(DATA TO PROCESS begins)

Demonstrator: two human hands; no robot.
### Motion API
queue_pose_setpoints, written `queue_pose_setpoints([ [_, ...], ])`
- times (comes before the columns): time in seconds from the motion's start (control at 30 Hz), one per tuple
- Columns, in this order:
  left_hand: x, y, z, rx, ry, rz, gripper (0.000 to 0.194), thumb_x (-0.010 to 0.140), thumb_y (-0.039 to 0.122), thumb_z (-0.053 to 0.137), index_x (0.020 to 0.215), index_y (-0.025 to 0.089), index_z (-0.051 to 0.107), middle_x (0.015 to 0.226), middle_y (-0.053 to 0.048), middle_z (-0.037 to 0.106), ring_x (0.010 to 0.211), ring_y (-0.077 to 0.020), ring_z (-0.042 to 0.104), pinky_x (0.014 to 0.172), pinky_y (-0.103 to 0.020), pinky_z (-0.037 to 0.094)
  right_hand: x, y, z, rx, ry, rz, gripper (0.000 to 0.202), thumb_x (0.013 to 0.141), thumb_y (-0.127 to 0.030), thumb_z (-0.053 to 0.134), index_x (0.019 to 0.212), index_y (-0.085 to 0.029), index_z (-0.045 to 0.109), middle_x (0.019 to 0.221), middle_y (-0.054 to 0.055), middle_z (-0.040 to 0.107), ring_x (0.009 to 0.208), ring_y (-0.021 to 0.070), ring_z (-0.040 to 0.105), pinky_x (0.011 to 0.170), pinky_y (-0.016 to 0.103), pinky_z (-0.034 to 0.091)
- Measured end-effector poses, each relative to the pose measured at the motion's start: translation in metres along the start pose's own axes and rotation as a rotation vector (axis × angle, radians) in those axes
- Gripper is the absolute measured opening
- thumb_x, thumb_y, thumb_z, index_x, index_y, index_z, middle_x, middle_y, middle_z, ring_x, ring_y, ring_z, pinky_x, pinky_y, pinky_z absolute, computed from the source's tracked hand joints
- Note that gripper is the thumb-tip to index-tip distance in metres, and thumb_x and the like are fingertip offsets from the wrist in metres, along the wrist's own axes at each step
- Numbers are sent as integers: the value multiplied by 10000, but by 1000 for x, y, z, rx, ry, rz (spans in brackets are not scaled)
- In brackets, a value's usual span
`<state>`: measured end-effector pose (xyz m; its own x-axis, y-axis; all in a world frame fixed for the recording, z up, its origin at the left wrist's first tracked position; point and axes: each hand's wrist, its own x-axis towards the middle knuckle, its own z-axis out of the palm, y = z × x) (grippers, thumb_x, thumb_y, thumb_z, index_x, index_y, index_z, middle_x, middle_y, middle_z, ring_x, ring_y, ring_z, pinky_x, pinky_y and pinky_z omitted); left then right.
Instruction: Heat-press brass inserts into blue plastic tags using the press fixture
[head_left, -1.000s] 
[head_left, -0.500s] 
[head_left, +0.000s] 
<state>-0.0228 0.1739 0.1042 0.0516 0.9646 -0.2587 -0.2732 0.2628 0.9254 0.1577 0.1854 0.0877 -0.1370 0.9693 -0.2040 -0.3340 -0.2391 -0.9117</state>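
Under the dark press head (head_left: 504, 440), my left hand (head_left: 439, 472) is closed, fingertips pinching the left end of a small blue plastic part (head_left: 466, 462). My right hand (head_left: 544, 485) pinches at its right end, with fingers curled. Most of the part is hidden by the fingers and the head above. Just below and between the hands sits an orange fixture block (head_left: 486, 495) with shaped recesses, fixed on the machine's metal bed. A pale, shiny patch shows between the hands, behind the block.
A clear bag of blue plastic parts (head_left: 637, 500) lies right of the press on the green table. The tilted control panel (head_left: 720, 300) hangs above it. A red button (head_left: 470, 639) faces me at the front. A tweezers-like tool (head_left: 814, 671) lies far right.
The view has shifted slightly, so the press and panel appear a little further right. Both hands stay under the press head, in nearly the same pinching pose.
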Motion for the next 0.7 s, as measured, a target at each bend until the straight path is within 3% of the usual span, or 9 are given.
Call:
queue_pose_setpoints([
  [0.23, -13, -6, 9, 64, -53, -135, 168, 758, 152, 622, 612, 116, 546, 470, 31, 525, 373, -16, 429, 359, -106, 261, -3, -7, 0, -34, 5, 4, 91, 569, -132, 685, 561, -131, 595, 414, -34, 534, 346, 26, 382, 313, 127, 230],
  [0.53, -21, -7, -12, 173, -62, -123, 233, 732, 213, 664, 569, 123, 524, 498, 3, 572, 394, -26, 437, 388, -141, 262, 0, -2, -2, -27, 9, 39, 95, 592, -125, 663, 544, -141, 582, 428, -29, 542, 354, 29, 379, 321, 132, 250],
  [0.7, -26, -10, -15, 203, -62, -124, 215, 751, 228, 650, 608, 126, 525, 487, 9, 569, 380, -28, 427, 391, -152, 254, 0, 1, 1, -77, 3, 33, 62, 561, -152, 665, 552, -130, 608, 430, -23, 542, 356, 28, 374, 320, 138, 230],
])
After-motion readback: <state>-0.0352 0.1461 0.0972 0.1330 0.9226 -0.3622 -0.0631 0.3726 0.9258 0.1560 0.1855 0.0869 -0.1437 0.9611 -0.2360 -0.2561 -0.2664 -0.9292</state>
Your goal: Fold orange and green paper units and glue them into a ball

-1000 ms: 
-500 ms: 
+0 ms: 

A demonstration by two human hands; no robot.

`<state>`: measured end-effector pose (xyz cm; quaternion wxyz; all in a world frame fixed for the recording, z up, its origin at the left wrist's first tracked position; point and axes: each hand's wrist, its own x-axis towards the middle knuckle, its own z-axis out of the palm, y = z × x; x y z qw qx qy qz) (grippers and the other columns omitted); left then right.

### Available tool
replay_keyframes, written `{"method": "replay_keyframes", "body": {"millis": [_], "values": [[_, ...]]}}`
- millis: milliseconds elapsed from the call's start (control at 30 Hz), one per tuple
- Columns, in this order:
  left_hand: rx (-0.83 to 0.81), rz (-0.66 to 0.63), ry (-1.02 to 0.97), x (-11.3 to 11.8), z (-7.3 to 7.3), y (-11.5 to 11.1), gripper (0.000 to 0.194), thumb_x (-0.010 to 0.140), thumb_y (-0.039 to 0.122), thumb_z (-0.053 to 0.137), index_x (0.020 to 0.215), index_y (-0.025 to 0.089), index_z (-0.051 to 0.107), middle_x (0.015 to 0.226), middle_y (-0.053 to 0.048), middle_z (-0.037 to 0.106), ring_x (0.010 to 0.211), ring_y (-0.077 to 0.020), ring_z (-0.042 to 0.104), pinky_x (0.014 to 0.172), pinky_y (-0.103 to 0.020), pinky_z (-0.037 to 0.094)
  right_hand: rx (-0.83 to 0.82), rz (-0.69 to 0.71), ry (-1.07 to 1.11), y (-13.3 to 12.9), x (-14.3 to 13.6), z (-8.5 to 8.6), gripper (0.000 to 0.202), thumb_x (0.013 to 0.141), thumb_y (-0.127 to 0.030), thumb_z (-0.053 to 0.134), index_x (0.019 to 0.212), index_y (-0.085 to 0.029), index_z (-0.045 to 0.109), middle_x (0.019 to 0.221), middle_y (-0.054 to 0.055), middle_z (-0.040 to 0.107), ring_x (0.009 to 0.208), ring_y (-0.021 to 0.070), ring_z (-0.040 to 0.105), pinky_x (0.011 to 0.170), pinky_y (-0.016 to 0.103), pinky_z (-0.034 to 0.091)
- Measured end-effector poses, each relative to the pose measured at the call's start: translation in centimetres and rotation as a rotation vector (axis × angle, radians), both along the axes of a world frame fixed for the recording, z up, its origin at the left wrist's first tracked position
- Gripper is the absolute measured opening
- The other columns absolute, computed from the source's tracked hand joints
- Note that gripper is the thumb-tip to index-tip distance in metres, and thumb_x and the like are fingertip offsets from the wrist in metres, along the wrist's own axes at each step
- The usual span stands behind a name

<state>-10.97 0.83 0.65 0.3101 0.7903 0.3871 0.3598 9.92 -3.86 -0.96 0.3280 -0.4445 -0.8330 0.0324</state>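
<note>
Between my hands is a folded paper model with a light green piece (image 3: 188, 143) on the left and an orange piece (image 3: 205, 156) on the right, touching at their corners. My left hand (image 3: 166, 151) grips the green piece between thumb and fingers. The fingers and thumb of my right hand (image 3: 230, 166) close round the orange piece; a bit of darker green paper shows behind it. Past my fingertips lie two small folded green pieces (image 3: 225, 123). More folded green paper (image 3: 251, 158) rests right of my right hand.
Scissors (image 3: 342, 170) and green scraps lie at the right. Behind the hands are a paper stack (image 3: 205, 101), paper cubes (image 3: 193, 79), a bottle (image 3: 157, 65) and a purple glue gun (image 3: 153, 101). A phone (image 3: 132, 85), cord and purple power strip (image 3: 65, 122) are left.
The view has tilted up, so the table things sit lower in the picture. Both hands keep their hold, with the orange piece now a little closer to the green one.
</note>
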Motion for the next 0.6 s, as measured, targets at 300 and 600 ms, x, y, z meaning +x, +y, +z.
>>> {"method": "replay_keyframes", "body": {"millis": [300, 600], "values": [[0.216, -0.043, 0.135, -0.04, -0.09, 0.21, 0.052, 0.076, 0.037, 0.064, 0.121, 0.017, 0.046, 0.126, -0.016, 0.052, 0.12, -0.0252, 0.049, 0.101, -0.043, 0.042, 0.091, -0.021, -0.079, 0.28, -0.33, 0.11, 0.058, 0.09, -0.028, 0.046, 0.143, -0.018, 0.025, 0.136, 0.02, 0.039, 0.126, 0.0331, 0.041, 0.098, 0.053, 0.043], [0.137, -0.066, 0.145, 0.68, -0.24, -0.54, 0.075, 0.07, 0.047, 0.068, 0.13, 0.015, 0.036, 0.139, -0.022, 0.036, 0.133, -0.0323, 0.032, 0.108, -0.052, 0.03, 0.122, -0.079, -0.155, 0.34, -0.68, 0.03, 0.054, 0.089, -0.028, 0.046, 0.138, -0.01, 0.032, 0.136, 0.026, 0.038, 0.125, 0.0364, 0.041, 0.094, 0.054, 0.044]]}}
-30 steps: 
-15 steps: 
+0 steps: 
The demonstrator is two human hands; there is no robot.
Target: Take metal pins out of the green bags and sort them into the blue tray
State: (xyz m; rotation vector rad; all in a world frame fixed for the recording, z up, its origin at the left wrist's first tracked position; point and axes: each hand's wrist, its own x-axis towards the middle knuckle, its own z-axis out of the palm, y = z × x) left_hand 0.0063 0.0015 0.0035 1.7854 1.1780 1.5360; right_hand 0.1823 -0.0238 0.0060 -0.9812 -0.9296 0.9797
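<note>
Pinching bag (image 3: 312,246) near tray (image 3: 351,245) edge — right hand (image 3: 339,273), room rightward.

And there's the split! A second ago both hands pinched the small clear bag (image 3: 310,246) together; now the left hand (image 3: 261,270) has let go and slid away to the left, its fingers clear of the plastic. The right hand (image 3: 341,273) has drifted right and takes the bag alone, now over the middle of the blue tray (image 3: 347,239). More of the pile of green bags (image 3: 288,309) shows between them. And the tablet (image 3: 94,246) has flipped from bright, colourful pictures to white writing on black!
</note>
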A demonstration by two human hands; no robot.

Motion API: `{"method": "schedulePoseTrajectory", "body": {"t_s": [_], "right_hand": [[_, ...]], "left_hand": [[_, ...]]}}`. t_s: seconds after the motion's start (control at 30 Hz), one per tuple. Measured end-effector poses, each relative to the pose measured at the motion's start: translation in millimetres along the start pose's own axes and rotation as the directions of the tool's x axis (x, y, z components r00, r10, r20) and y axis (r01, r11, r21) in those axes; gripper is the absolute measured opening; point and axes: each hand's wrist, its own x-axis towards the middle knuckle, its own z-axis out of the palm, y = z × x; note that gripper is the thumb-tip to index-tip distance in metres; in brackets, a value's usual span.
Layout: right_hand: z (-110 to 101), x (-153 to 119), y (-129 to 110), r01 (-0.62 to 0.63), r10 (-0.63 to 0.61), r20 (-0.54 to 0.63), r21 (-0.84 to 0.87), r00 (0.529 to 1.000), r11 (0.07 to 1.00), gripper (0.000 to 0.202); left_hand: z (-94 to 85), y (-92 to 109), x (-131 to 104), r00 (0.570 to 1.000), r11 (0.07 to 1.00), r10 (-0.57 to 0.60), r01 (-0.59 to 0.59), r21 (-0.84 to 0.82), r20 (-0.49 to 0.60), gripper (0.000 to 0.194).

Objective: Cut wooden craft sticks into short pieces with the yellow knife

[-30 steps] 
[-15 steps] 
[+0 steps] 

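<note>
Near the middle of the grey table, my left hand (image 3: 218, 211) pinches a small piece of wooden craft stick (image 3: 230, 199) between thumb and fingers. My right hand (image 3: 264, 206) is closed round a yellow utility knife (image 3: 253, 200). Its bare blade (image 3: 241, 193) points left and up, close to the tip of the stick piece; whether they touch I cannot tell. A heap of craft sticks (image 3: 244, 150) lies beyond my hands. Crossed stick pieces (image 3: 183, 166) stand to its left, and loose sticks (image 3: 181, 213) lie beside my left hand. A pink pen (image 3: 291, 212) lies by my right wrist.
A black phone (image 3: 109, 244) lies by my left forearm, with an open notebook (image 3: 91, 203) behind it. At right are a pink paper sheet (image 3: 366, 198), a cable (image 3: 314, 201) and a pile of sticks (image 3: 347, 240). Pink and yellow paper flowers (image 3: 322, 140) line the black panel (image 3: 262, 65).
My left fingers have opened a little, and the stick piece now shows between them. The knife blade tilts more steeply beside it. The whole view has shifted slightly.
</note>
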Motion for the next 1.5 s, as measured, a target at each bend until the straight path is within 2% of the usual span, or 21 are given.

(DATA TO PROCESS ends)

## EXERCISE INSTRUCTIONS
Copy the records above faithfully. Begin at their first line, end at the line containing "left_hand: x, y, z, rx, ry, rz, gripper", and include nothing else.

## ANSWER
Demonstrator: two human hands; no robot.
### Motion API
queue_pose_setpoints, written `queue_pose_setpoints([ [_, ...], ])`
- times (comes before the columns): time in seconds from the motion's start (control at 30 Hz), one per tuple
- Columns, in this order:
  left_hand: x, y, z, rx, ry, rz, gripper (0.000 to 0.194), thumb_x (-0.010 to 0.140), thumb_y (-0.039 to 0.122), thumb_z (-0.053 to 0.137), index_x (0.020 to 0.215), index_y (-0.025 to 0.089), index_z (-0.051 to 0.107), middle_x (0.015 to 0.226), middle_y (-0.053 to 0.048), middle_z (-0.037 to 0.106), ring_x (0.010 to 0.211), ring_y (-0.077 to 0.020), ring_z (-0.042 to 0.104), pinky_x (0.014 to 0.172), pinky_y (-0.103 to 0.020), pinky_z (-0.037 to 0.094)

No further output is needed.